* _Required action_
Show all lines from the records below in which the string "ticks" is present.

* _Dataset excerpts_
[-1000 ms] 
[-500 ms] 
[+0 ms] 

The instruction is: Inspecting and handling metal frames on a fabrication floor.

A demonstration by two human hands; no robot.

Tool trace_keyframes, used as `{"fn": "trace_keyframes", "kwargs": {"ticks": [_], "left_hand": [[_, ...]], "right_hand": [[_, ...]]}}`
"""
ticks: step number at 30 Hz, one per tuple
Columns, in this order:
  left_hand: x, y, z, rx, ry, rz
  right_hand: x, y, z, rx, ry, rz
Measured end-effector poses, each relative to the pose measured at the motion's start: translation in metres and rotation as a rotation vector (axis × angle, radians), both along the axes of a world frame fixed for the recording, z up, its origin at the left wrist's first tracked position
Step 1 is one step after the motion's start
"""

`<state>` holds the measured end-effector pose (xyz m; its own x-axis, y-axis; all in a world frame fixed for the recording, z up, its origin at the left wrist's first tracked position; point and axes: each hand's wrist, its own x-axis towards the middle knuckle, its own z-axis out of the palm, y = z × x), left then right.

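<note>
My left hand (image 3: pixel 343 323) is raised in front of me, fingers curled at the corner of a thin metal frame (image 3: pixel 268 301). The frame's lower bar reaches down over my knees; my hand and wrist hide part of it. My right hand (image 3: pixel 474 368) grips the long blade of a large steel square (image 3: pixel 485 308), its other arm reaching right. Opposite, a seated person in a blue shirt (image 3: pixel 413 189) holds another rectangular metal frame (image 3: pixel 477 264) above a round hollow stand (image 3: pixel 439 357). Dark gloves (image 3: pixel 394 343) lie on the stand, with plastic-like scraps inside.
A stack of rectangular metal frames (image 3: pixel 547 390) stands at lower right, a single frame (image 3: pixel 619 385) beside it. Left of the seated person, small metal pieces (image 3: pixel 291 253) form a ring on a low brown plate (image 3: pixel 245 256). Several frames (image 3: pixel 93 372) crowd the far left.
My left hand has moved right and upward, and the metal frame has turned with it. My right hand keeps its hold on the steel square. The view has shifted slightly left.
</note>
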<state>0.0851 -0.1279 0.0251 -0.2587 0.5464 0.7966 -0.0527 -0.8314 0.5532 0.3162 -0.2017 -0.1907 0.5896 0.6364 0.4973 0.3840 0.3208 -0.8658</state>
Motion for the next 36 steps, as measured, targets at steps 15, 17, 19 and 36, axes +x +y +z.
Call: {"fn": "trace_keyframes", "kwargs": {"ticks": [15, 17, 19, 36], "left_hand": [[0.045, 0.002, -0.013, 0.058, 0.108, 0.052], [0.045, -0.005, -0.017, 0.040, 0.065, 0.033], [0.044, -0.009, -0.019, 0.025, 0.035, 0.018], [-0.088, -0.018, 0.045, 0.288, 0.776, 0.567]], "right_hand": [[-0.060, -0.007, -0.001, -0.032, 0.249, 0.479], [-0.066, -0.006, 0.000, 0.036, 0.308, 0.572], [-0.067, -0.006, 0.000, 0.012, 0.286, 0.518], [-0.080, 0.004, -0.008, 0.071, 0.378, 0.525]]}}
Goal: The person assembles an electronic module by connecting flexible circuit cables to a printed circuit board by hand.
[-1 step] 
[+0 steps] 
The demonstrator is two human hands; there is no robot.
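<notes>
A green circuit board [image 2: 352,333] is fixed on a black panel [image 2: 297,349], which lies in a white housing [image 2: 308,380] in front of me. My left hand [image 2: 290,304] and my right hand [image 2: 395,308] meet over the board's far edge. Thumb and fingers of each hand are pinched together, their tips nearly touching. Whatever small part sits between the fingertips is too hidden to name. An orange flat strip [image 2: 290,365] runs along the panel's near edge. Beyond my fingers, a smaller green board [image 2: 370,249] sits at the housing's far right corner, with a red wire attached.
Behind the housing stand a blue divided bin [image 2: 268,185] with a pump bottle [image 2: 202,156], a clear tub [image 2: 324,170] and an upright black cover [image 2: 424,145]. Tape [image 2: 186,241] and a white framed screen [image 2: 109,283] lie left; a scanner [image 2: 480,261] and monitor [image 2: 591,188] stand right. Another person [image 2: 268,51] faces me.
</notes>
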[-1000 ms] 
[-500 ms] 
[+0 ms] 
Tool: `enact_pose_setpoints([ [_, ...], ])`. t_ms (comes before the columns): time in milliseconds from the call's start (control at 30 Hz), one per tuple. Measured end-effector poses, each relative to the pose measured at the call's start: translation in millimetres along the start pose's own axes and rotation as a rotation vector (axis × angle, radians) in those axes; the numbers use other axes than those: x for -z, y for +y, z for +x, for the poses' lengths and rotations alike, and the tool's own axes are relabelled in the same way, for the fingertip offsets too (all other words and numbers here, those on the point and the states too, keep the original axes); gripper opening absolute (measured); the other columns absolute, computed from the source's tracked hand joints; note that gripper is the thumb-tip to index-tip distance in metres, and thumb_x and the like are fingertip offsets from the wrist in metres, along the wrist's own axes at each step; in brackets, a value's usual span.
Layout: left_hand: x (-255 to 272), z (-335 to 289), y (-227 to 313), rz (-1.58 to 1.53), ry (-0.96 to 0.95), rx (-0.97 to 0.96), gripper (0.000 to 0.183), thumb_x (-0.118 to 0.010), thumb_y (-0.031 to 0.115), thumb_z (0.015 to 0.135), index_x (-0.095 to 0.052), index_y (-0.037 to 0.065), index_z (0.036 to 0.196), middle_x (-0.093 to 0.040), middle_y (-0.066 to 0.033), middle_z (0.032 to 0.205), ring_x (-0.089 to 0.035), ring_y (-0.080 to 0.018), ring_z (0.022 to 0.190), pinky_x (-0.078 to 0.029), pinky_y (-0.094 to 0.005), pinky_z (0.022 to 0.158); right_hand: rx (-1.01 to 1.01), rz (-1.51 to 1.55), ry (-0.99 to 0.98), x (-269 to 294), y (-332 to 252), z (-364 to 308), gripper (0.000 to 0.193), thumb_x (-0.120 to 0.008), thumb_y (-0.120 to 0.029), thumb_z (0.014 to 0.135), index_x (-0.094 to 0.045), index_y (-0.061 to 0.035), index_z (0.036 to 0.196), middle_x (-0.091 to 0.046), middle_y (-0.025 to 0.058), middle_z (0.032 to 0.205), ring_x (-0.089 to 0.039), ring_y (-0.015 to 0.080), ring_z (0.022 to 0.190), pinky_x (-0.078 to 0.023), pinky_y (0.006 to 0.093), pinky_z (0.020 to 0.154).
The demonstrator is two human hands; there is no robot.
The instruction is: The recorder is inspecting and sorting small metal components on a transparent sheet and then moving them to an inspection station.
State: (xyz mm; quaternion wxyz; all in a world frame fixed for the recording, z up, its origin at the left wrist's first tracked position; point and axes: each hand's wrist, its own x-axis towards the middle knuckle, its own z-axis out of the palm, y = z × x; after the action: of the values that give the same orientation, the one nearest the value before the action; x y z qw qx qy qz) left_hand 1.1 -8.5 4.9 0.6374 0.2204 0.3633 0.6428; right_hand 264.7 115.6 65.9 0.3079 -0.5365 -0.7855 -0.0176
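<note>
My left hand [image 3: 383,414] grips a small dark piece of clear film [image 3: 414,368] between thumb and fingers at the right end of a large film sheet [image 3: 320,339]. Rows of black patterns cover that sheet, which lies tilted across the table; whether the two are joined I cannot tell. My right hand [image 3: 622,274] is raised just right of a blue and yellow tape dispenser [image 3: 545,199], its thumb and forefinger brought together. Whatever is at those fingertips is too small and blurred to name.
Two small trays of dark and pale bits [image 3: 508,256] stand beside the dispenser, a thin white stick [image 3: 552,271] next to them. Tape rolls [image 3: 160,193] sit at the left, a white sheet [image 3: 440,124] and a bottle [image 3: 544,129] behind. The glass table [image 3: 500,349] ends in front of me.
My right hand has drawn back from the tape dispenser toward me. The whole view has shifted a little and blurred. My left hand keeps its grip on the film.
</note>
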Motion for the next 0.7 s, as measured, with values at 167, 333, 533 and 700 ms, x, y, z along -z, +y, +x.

* _Your solution_
Tool trace_keyframes, used as `{"fn": "trace_keyframes", "kwargs": {"ticks": [_], "left_hand": [[_, ...]], "right_hand": [[_, ...]]}}`
ticks: step number at 30 Hz, one per tuple
Call: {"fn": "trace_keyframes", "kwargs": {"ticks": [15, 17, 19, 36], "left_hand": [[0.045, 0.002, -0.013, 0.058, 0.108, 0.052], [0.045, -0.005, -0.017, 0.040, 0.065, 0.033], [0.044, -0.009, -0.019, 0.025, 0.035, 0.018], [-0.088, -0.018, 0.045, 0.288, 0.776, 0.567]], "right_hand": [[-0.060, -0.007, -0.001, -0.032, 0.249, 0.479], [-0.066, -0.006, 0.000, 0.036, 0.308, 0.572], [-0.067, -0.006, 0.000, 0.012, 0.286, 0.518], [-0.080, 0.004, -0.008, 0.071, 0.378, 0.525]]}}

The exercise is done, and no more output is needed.